The article covered some of the ideas presented in the textbook about white matter. Due
to the fact that white matter in the brain is the myelin sheath (which is white in color) which
surrounds the axons. Thus, finding an increase in white matter, as they did in the study,
indicated that there is more myelin in the brain. This could be due to more axons forming as a
result of breastfeeding or increased density of the myelin. As was discussed in class, an
increased number of axons is associated with a particular region of the brain could create higher
and more tuned sensitivity to stimuli. More likely, the increased volume indicates that there is
more myelin surrounding the axon or that the axon diameter within the myelin. Either of these
options, would result in faster transmission of the nerve impulses and increase brain function,
represented in this case by the measure of IQ
However, another topic that is covered in the book and relevant to the study is the
argument of nature versus nurture. This debate covers the idea of which, the inborn genetic
makeup of a child or the nurturing of the parents and environment, have a stronger impact on a
childs resultant intelligence. This case of course points towards the idea the nurture is very
important in the development of the child. The study shows that the increase in brain matter is
developed after birth and during the first few months of life.
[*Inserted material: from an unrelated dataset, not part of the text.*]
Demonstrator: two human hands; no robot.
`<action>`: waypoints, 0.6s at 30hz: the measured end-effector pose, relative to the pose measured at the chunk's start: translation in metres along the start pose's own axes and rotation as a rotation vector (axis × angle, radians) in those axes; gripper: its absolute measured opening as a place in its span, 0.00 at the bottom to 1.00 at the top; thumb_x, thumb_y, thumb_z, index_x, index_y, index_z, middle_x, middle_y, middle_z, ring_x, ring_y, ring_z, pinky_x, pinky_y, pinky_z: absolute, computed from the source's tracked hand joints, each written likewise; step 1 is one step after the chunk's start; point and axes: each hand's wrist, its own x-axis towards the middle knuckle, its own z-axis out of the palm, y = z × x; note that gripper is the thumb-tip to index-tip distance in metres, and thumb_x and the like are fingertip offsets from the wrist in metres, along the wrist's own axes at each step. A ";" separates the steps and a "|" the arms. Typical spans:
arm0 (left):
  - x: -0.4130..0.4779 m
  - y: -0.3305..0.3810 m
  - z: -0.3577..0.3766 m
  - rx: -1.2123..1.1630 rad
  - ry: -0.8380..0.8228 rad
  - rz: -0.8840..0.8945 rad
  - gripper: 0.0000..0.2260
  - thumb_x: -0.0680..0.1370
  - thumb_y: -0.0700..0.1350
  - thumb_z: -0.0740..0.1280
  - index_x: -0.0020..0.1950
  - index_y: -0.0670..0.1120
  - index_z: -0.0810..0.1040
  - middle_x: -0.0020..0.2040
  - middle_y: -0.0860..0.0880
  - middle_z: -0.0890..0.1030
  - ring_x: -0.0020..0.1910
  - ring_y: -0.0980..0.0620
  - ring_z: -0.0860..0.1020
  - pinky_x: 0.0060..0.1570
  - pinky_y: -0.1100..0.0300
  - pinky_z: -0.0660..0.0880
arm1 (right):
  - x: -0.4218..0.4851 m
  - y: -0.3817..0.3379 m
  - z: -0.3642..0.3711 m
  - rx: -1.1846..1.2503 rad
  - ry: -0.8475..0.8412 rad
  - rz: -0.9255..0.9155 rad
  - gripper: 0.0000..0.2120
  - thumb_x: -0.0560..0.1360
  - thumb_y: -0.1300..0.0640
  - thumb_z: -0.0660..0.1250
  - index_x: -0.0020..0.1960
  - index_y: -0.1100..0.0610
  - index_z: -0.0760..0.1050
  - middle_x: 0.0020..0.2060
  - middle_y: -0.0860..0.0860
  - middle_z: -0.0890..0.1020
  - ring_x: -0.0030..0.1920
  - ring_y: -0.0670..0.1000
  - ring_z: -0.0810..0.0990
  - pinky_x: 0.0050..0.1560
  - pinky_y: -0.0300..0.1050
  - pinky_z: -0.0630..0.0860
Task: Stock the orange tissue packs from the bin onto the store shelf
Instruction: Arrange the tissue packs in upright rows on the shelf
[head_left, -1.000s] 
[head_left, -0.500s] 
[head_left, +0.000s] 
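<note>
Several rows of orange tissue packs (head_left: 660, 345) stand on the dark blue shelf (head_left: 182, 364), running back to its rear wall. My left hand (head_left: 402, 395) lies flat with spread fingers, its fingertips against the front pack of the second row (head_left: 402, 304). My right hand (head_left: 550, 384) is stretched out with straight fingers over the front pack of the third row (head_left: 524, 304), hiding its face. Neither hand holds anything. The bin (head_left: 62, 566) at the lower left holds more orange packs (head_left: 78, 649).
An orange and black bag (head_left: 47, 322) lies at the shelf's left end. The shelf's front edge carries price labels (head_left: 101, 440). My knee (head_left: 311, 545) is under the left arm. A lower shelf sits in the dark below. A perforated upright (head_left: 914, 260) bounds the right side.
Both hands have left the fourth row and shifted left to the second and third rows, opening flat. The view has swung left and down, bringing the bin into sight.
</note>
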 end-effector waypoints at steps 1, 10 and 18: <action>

While the study can determine the correlation between breastfeeding and development of
late-maturing matter, it cannot yet be attributed to a causal relationship; however, the study
includes some discussion of possible causes. One of the main possibilities is that there is long-
chain polyunsaturated fatty acids. Still, it is possible that a secondary cause is the additional
attachment developed to the mother by the increased time spent with her and the nutriment she is
physically providing the child. The study showed that the IQ development is largely in the
verbal regions of the brain. In the textbook, it described that attachment to a primary caregiver
had the potential to increase produce higher verbal skills and better relationships, which would
also lead to a growth in these areas of the brain.
The finding in this study is consistent with other studies performed on adolescents and
thus the results are most likely accurate meaning that they are applicable to researcher. This
finding has the potential to change the way that mothers are advised to care for very young
children and lead to further studies on the on the possibilities differences in late-maturing matter.